[Linux Memory Hotness and Promotion] Notes from October 23, 2025

linux-mm.kvack.org archive mirror
 help / color / mirror / Atom feed

From: David Rientjes <rientjes@google.com>
To: Davidlohr Bueso <dave@stgolabs.net>, Fan Ni <nifan.cxl@gmail.com>,
	 Gregory Price <gourry@gourry.net>,
	 Jonathan Cameron <Jonathan.Cameron@huawei.com>,
	 Joshua Hahn <joshua.hahnjy@gmail.com>,
	Raghavendra K T <rkodsara@amd.com>,
	 "Rao, Bharata Bhasker" <bharata@amd.com>,
	SeongJae Park <sj@kernel.org>,  Wei Xu <weixugc@google.com>,
	Xuezheng Chu <xuezhengchu@huawei.com>,
	 Yiannis Nikolakopoulos <yiannis@zptcorp.com>,
	Zi Yan <ziy@nvidia.com>
Cc: linux-mm@kvack.org
Subject: [Linux Memory Hotness and Promotion] Notes from October 23, 2025
Date: Sun, 2 Nov 2025 16:41:19 -0800 (PST)	[thread overview]
Message-ID: <d952a84f-332e-8f7a-4816-2c1cbd8f5b00@google.com> (raw)

Hi everybody,

Here are the notes from the last Linux Memory Hotness and Promotion call
that happened on Thursday, October 9.  Thanks to everybody who was 
involved!

These notes are intended to bring people up to speed who could not attend 
the call as well as keep the conversation going in between meetings.

----->o-----
Ravi Jonnalagadda presented dynamic interleaving slides, co-developed with 
Bijan Tabatabai, discussing the current approach of promoting all hot 
pages into DRAM tier and demoting all cold pages.  If the bandwidth 
utilization is high, it will saturate the top tier even though there is 
bandwidth available on the lower tier.  The preference was to demote cold 
pages when under-utilizing memory in the top tier and then interleave hot 
pages to maximize bandwidth utilization.  For Ravi's experimentation, this 
has been 3/4 of maximum write bandwidth for the top tier.  If this 
threshold is not reached, memory is demoted.

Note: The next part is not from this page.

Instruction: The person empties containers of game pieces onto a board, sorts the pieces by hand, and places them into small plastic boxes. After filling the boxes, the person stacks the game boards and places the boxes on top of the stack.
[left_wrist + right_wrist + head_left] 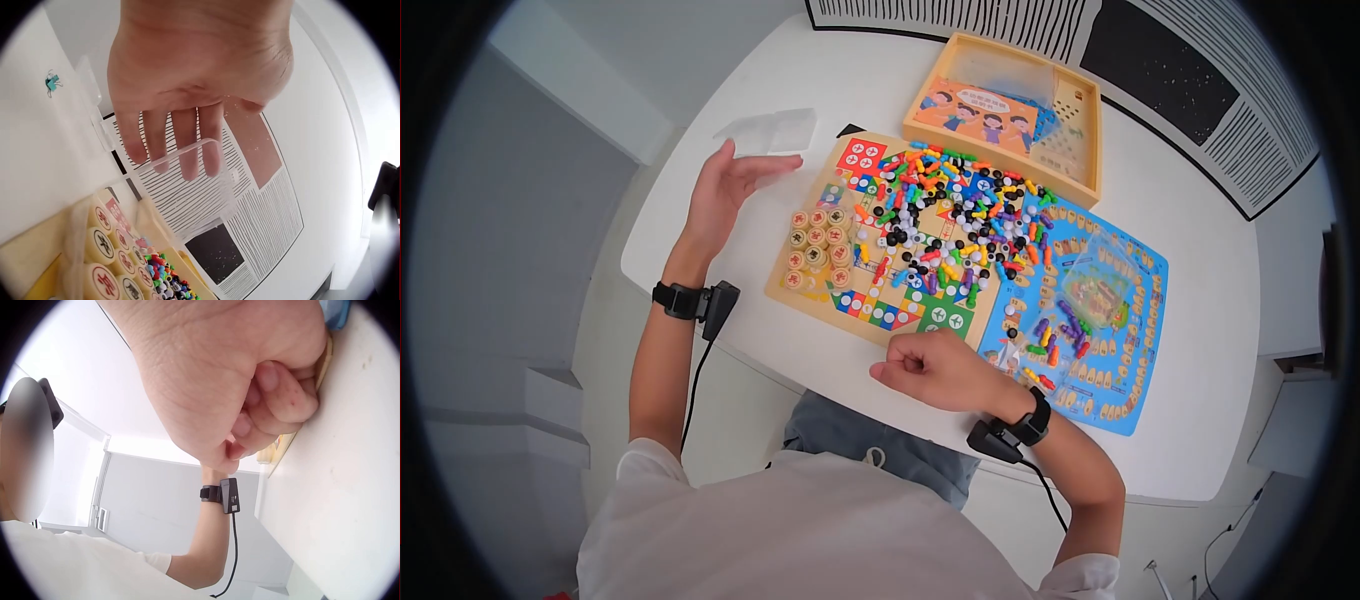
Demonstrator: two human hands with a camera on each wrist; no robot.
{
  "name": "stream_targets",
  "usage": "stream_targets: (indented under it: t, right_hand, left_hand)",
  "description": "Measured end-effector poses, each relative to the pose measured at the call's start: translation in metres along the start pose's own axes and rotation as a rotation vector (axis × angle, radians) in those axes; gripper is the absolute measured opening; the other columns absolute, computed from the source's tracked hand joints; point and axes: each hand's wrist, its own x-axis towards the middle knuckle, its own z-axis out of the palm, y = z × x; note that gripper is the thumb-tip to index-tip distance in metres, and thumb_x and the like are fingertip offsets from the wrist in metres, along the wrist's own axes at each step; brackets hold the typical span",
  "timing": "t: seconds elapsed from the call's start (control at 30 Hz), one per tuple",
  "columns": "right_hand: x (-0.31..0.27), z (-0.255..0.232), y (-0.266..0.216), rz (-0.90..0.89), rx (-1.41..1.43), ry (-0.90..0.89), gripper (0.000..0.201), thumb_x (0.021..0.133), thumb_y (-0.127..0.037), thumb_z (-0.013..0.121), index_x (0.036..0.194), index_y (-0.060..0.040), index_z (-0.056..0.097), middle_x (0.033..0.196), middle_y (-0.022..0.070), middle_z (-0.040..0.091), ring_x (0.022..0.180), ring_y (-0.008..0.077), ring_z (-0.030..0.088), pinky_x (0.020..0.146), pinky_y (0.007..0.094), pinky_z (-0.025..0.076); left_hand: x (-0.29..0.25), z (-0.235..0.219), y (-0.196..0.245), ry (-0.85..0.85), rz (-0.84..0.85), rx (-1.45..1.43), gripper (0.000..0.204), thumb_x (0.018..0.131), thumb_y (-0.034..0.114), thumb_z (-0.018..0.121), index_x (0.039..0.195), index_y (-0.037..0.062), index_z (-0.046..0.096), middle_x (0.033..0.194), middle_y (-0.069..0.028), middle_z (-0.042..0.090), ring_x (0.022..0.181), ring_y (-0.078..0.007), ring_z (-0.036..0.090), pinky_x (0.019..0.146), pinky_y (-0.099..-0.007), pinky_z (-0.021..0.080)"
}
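Observation:
My left hand point(718, 200) is raised at the board's left edge, its fingers straight and pointing towards the far side. In the left wrist view a clear plastic box point(187, 148) overlaps the fingertips, which show through its wall. Round wooden Chinese chess pieces point(818, 248) with red and black characters stand stacked in that box, on the left of the printed wooden game board point(860, 325). At the board's near edge, my right hand point(940, 370) is curled into a fist, with nothing showing between its fingers.
Colourful pegs and black and white pieces point(960, 215) cover much of the board. Behind it stands a wooden tray point(1083, 190) with an orange booklet point(980, 115). A blue game sheet point(1145, 330) carries more pegs and a clear bag point(1100, 285). Clear plastic point(785, 132) lies far left.

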Motion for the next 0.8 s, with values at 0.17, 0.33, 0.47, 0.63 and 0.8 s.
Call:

Ravi suggested adaptive interleaving of memory to optimize both bandwidth 
and capacity utilization.  He suggested an approach of a migrator in 
kernel space and a calibrator in userspace.  The calibrator would monitor 
system bandwidth utilization and, using different weights, determine the 
optimal weights for interleaving the hot pages for the highest bandwidth.  
If bandwidth saturation is not hit, only cold pages get demoted.  The 
migrator reads the target interleave ratio and rearrange the hot pages 
from the calibrator and demotes cold pages to the target node.  Currently 
this uses DAMOS policies, Migrate_hot and Migrate_cold.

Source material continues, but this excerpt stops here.